Raw data:

***

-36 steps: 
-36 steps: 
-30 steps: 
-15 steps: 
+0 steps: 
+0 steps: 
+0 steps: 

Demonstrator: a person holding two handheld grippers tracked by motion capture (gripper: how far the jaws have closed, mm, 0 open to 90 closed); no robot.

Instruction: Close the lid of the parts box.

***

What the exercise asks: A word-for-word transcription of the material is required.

Exercise result:
-36 steps: 
-36 steps: 
-30 steps: 
-15 steps: 
+0 steps: 
+0 steps: 
+0 steps: 

Demonstrator: a person holding two handheld grippers tracked by motion capture (gripper: how far the jaws have closed, mm, 0 open to 90 closed); no robot.

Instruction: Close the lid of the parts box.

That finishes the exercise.